- Opening Delimiter -

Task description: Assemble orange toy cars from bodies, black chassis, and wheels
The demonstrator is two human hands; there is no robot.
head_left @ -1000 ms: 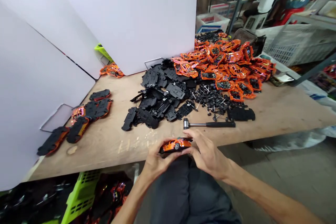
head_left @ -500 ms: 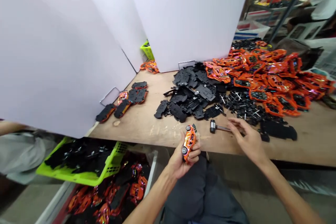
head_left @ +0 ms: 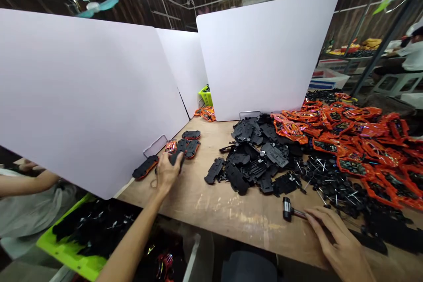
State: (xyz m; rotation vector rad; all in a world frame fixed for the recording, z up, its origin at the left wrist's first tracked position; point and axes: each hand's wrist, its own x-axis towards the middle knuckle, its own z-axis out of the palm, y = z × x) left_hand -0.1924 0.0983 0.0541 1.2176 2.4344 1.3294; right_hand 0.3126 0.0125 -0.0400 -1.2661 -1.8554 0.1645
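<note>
head view, left hand (head_left: 167, 174) on chassis (head_left: 176, 157), right hand (head_left: 340, 242) at hammer (head_left: 288, 209)

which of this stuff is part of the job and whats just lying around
At hand: left hand on a black car base; right hand at a hammer; orange car shells; black base pile; wheels

Just around: white panels; green crate; person at right
</note>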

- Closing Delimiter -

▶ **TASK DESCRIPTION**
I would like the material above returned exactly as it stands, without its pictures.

▶ **ANSWER SPACE**
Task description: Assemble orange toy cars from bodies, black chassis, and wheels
The demonstrator is two human hands; there is no robot.
head_left @ -1000 ms: 
head_left @ -500 ms: 
head_left @ +0 ms: 
State: (xyz m; rotation vector rad; all in a world frame fixed for the recording, z up, its origin at the left wrist's first tracked position; point and axes: each hand's wrist, its own x-axis towards the middle knuckle, its own z-axis out of the palm, y = z × x) left_hand -0.1924 0.0983 0.0541 1.2176 2.4344 1.3294; right_hand 0.3126 0.0125 -0.0400 -1.2661 -1.8554 0.1645
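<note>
head view, left hand (head_left: 167, 174) on chassis (head_left: 176, 157), right hand (head_left: 340, 242) at hammer (head_left: 288, 209)

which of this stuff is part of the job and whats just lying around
At hand: left hand on a black car base; right hand at a hammer; orange car shells; black base pile; wheels

Just around: white panels; green crate; person at right
</note>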

There's nothing else to the answer.